Em estreia memorável, Guns N' Roses renonava o rock há 30 anos
Caio de Mello Martins e Ricardo Gozzi – publicado originalmente no site Roque Reverso
Destrutivo. Irresponsável. Ofensivo. São adjetivos que podem perfeitamente ser usados para descrever várias das primeiras estrelas do rock: Elvis, Jerry Lee Lewis, Chuck Berry eram grandes misóginos que viviam suas vidas e compunham suas músicas baseados na impetuosidade implacável de suas personas regadas a muita testosterona.
Estes ícones fundadores do rock ganharam projeção graças aos seus egos incontroláveis, cuja força libidinal era caudalosa demais para as frágeis barragens da civilização ocidental do pós-guerra, careta e recatada.
Jovens há décadas se fascinam pelo rock por reconhecerem nele os monstros que habitam nossas profundezas: o desejo, a violência, o ódio, o poder. Por isso podemos dizer, sem medo de errar, que "Appetite For Destruction" foi a última grande declaração do rock n' roll, sem sutilezas ou recalques — e muito menos sofisticação.
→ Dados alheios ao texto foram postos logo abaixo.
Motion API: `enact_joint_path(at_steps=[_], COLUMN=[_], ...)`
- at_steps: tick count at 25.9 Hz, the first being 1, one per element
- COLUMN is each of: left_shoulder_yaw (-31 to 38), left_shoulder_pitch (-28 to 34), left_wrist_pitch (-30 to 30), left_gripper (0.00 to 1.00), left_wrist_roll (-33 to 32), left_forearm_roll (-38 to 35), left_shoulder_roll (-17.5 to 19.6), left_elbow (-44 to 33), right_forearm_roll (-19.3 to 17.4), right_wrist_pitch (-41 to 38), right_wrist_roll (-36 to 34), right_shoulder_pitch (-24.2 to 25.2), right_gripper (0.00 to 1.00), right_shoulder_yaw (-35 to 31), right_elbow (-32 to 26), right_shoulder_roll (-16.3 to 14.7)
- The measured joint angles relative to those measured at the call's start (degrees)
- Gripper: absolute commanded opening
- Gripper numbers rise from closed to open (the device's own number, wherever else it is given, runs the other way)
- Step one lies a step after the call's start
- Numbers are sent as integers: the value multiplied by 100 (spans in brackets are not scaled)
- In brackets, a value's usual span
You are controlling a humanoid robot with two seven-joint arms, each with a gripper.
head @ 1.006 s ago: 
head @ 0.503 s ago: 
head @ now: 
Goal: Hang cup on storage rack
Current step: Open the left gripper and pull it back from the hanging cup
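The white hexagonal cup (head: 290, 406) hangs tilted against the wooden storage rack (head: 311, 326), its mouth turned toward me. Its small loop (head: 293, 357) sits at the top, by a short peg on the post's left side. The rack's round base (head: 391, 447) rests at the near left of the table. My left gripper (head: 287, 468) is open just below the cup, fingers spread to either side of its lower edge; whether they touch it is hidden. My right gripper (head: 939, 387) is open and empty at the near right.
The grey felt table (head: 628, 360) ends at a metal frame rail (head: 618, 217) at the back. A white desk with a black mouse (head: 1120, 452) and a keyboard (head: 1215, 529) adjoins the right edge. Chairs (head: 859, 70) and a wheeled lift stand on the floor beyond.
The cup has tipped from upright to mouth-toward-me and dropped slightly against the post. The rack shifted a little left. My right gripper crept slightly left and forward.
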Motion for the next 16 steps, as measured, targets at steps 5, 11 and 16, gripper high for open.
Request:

Em músicas como "It's So Easy", "Night Train" e "Anything Goes", não há medida para os delírios de sexo e drogas de Axl Rose. Não tem nada de sugestão ou sedução: ele vai submeter quem for à sua necessidade latejante por algo que possa inebriá-lo por algumas horas, até que o apetite se renove. Por outro lado, é um grande engano fechar os olhos para o lado animal do ser humano.
Ocasionalmente, Axl reflete sobre a futilidade de competir com outros milhões pelos sonhos de fama e dinheiro, e sobre a maneira fútil com que pessoas se corrompem apegando-se à ilusão de serem predestinadas à glória. Axl sabe do sacrifício que é jogar o jogo, mas aposta alto mesmo assim, como se sua vida não valesse nada.
Esse niilismo e essa auto-rejeição são reforçados pelo rock n' roll nada refinado tocado por Izzy, Slash, Duff e Steven, que ao misturarem a crueza dos Sex Pistols com várias referências do hard rock americano, produziram uma versão "farofa" daquilo que o Motörhead havia criado dez anos antes.
Entre o lançamento em 1987 e o início da escalada nas paradas, "Appetite for Destruction" levou mais de um ano. Quando o público o descobriu, o efeito foi explosivo, tanto é que "Appetite" é até hoje o álbum de estreia mais vendido da história. Guns N' Roses foi a única banda de Hair Metal a sobreviver à onda grunge sem um arranhão, carregando apenas um álbum de inéditas debaixo do braço. Isso diz muito sobre seu caráter atemporal.
Estreia notável
O primeiro disco da banda californiana inspiraria, a partir de 1987, toda uma nova geração de roqueiros e prepararia o terreno para a última leva de que se tem notícia de grandes do rock surgindo a rodo, no início da década de 1990.
"Appetite for Destruction" veio ao mundo em um daqueles momentos pouco raros, nos quais pseudo-sábios de todas as vertentes decretavam o rock como um estilo morto e sepultado. Estavam errados de novo! Já não era a primeira vez. E continuarão errados por muito tempo!
A morte do rock seria a morte da rebelião. Num mundo desigual como o nosso, é improvável que a rebelião saia de cena tão cedo, por mais sufocada que seja.
Aos primeiros acordes de "Welcome to the Jungle", era possível saber estar diante de algo grandioso, mesmo tendo ainda apenas 12 ou 13 anos de idade na época.
Vieram então "It's So Easy", a arrebatadora "Nightrain", "Out Ta Get Me" e "Mr.Brownstone". "Paradise City" encerrava o primeiro lado da fita.
Em seguida a vez de "My Michelle" e "Think About You", da pegajosíssima "Sweet Child O'Mine", da ensandecida "You're Crazy", da sacana "Anything Goes", da épica "Rocket Queen".
Um disco envolvente, autêntico, genial. O rock se renovava, como acontece sempre.